◆ WORK REQUEST ◆
Each line below from the one containing "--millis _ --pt" through the one containing "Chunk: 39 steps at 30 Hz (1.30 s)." is to be given again exactly, and no line outside that span.

◆ RECORDS FOR THE EXERCISE ◆
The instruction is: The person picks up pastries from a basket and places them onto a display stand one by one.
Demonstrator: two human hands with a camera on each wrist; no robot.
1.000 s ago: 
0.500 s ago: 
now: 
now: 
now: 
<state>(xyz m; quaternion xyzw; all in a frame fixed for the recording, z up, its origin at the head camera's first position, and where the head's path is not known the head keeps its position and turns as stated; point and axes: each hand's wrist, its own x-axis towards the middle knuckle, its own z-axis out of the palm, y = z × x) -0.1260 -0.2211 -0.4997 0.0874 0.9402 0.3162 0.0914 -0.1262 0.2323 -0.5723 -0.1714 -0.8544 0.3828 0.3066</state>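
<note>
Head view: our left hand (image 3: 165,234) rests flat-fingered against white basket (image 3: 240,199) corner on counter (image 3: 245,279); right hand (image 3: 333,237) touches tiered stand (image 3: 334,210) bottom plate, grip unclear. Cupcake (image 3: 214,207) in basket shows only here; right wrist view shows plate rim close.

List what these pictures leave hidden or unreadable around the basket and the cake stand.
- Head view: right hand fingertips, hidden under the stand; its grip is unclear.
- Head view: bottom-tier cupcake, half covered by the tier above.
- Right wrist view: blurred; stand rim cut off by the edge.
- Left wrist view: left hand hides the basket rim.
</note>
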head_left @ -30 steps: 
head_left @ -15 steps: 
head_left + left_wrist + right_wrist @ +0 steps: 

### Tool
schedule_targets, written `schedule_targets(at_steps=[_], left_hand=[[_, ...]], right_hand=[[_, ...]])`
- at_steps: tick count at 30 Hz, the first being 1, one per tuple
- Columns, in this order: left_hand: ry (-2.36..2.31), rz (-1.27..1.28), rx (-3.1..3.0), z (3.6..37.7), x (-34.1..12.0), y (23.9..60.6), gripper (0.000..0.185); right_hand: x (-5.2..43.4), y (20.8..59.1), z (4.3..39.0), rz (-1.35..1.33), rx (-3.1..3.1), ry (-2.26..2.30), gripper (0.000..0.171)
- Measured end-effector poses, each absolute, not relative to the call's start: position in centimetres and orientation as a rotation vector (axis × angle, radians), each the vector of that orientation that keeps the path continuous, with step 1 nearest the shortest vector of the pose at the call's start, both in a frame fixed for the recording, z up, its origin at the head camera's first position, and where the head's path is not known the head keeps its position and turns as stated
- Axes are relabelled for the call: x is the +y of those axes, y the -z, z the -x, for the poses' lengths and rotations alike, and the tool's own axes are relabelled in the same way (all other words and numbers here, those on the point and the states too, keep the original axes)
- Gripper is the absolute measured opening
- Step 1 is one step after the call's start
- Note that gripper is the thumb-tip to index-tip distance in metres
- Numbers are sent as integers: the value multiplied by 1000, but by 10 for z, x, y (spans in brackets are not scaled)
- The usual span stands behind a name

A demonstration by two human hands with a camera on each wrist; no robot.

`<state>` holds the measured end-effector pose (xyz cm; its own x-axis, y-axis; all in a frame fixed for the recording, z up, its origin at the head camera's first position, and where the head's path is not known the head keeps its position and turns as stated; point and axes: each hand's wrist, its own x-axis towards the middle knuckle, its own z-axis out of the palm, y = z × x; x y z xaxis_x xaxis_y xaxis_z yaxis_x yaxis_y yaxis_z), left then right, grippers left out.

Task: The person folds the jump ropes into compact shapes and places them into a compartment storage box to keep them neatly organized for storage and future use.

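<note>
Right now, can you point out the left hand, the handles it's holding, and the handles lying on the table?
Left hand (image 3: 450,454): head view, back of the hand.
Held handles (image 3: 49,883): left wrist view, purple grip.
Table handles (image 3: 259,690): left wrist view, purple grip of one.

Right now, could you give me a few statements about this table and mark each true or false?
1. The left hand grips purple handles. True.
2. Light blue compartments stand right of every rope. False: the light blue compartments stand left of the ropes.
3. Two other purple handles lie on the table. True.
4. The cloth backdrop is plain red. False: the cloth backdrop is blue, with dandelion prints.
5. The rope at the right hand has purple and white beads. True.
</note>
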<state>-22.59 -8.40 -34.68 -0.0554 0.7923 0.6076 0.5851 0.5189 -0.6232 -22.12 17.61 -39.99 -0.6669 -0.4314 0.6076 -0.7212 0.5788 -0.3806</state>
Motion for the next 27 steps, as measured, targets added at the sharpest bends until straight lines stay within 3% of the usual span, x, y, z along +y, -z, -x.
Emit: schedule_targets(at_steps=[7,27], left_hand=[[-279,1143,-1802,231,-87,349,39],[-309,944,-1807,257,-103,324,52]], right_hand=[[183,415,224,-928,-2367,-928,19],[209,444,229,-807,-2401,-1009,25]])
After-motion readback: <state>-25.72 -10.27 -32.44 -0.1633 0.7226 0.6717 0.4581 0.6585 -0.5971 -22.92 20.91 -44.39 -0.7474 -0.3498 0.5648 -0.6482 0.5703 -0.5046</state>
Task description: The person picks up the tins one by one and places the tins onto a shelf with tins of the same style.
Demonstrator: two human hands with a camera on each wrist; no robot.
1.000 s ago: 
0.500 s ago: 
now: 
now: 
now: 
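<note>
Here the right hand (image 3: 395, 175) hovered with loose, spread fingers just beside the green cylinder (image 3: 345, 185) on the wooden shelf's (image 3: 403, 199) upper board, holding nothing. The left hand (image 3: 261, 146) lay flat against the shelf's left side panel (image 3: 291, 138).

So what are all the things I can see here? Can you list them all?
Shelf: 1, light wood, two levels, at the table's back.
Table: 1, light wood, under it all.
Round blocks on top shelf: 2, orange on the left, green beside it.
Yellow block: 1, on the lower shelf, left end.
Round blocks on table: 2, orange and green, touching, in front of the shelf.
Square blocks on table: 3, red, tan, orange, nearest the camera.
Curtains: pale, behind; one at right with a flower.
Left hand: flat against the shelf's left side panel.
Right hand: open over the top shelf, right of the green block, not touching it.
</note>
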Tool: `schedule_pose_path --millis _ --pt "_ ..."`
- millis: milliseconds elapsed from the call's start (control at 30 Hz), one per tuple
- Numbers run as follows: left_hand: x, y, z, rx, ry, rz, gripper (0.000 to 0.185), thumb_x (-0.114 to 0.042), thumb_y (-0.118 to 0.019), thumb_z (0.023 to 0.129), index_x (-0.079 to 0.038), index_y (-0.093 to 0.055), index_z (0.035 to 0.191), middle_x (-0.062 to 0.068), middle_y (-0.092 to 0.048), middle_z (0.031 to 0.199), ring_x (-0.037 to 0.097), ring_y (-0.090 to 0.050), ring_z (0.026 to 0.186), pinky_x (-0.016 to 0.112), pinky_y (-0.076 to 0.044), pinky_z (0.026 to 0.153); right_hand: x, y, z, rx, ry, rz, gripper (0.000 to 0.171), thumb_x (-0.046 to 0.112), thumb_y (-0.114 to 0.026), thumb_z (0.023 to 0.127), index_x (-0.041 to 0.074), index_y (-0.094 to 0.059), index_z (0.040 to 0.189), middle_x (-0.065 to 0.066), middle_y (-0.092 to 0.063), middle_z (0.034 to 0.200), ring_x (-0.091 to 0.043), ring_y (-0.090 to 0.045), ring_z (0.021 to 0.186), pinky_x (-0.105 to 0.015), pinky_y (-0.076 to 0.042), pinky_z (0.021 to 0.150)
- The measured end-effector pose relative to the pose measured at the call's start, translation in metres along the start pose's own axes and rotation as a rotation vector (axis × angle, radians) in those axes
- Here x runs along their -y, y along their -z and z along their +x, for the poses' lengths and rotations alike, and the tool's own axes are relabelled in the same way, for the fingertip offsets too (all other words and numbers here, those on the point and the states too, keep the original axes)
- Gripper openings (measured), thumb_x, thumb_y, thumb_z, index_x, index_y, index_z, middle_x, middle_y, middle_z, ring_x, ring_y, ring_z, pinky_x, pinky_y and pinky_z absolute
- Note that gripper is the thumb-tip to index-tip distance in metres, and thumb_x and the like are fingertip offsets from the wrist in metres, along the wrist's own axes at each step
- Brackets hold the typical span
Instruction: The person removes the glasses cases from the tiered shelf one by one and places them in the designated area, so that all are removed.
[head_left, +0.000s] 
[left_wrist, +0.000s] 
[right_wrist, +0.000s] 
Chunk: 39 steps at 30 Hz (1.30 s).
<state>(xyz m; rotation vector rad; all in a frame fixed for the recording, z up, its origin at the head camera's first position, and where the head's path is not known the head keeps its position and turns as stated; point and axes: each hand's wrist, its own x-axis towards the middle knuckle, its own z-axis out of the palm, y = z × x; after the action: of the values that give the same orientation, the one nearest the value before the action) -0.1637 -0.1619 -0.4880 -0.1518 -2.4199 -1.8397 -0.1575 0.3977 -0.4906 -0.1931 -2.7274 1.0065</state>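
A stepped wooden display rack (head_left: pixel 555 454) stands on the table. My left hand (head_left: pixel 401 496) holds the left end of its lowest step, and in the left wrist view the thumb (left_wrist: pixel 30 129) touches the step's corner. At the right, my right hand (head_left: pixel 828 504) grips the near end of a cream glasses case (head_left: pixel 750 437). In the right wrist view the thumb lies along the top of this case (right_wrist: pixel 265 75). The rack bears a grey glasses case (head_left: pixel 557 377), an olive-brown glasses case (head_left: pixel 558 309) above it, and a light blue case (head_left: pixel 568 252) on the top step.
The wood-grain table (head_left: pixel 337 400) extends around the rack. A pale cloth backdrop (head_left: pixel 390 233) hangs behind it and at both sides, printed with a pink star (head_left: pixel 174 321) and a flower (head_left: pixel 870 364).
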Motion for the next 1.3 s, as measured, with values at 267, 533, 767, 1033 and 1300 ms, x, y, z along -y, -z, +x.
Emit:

◆ REPLY ◆
Tool: `schedule_pose_path --millis _ --pt "_ ..."`
- millis: milliseconds elapsed from the call's start (control at 30 Hz), one per tuple
- Numbers run as follows: left_hand: x, y, z, rx, ry, rz, gripper (0.000 to 0.185), thumb_x (-0.114 to 0.042), thumb_y (-0.118 to 0.019), thumb_z (0.023 to 0.129), index_x (-0.079 to 0.038), index_y (-0.093 to 0.055), index_z (0.035 to 0.191), middle_x (-0.062 to 0.068), middle_y (-0.092 to 0.048), middle_z (0.031 to 0.199), ring_x (-0.037 to 0.097), ring_y (-0.090 to 0.050), ring_z (0.026 to 0.186), pinky_x (-0.016 to 0.112), pinky_y (-0.076 to 0.044), pinky_z (0.026 to 0.153); right_hand: x, y, z, rx, ry, rz, gripper (0.000 to 0.171), thumb_x (-0.046 to 0.112), thumb_y (-0.114 to 0.026), thumb_z (0.023 to 0.127), index_x (-0.041 to 0.074), index_y (-0.094 to 0.059), index_z (0.040 to 0.189), middle_x (-0.065 to 0.066), middle_y (-0.092 to 0.063), middle_z (0.034 to 0.200), ring_x (-0.091 to 0.043), ring_y (-0.090 to 0.045), ring_z (0.021 to 0.186), pinky_x (-0.105 to 0.015), pinky_y (-0.076 to 0.042), pinky_z (0.021 to 0.150)
- The measured end-effector pose relative to the pose measured at the call's start, translation in metres along the start pose's own axes and rotation as a rotation vector (axis × angle, radians) in those axes
- Here x runs along their -y, y along their -z and z along their +x, for the poses' lengths and rotations alike, and the tool's own axes are relabelled in the same way, for the fingertip offsets too (all other words and numbers here, those on the point and the states too, keep the original axes)
- Gripper openings (measured), thumb_x, thumb_y, thumb_z, index_x, index_y, index_z, middle_x, middle_y, middle_z, ring_x, ring_y, ring_z, pinky_x, pinky_y and pinky_z absolute
- Note that gripper is the thumb-tip to index-tip distance in metres, and thumb_x and the like are fingertip offsets from the wrist in metres, along the wrist's own axes at each step
- Brackets hold the typical span
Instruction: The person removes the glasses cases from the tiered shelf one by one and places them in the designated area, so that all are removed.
[head_left, +0.000s] 
[left_wrist, +0.000s] 
[right_wrist, +0.000s] 
Chunk: 39 steps at 30 Hz (1.30 s).

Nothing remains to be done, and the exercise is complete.